The bubblers, de-icers and combos are not designed to warm the water or keep the entire pond surface ice free. They’re meant to keep an opening for gas exchange, which is all that’s needed for the fish in your pond.

As long as the equipment you have in the pond is sized correctly (see your manual for details on what yours can effectively handle), you won’t need a larger hole. Your fish are less active, not eating and producing less waste, and so they won’t have the gas exchange requirements they do in the warmer months.

If your vent does freeze over during extra cold temperatures, simply pour hot water on the ice where the hole once was. It’ll melt the hole back open – and your fish can breathe a sigh of relief!

Pond Talk: How do you keep a hole in the ice in your water garden?

Keep Your Fish Safe - Airmax® PondAir™ & Thermo-Pond 3.0 De-Icer Combo

6 Responses

  1. What size de-icer would I need for a 3500 gal. pond? I already have one] of your Koi-Air Aerators.

    • Hi Jeanette – Typically, the KoiAir should be able to provide enough water movement to keep a small hole open in the ice. We recommend moving the diffuser plates to 1/2 the depth of the pond during the winter. If your pond is still freezing, you can open the ice by placing a pot of hot water on the ice and let it melt (make sure the pot doesn’t fall through). You only need a small hole for gas exchange to occur. If this doesn’t work, you can add a higher wattage de-icer like the Farm Innovators 1250 Watt De-Icer or the Perfect Climate 1500 Watt De-Icer over the area of the diffuser plate.

  2. Does the same hold true for Frog Ponds? I have NO fish, just cute little frogs. I’ve got an AirMax 4 port system and a DeIcer. IS that enough to keep my Froggies alive? Not much is ever mentioned about frogs, just fish.Can they be included in future posts and references? Thank You!

    • Hi Sherry – I’m not sure of your pond size but if it is around 2,000 gallons or less than the Airmax® PondAir™ 4 and de-icer should be enough for your frogs as well. I’ve included a blog article posted in the fall about water garden frogs if you would like to take a look. We will try to include more references for the future, thanks!

  3. does this also go for 1/2 farm ponds that are frozen 6″ thick?
    Should I take the backhoe bucket and break holes in the ice….(not easy to do)
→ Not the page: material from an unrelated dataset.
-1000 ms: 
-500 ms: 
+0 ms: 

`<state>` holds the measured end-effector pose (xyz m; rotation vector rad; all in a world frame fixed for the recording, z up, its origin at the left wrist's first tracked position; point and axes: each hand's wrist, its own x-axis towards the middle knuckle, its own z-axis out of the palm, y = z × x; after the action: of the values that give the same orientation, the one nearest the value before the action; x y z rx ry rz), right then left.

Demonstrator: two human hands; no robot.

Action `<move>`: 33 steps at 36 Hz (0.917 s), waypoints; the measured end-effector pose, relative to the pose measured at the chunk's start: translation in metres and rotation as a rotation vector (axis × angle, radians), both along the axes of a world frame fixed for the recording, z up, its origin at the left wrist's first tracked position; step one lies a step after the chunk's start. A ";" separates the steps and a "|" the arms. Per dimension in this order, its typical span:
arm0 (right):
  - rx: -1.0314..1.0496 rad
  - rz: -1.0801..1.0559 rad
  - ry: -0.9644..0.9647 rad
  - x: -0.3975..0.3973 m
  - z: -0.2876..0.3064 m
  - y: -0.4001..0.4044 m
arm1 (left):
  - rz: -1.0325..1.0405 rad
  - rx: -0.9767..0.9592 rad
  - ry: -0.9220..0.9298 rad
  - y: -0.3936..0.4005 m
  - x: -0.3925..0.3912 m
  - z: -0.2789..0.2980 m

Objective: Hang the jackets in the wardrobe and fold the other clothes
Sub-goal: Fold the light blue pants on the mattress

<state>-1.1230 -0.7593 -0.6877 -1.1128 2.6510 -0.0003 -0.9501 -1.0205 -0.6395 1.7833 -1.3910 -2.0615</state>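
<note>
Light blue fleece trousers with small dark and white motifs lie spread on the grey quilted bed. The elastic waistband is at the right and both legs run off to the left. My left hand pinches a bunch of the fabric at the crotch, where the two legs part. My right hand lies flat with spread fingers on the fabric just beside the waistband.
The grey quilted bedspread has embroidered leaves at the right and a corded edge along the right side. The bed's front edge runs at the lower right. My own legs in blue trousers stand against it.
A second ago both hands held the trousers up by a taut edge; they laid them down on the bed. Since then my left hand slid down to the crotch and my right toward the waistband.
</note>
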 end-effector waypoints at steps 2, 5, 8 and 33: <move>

    • Hi Ralph- If you haven’t already been running an aerator (one sized for a half acre pond) then I would just wait for spring. In larger bodies of water, especially if you use it for recreation, customers often do not run aeration systems for the winter. Larger ponds are able to hold more oxygen. You would not want to break any holes open because this would send shock waves through the pond which may do more harm to the fish than the ice cover itself.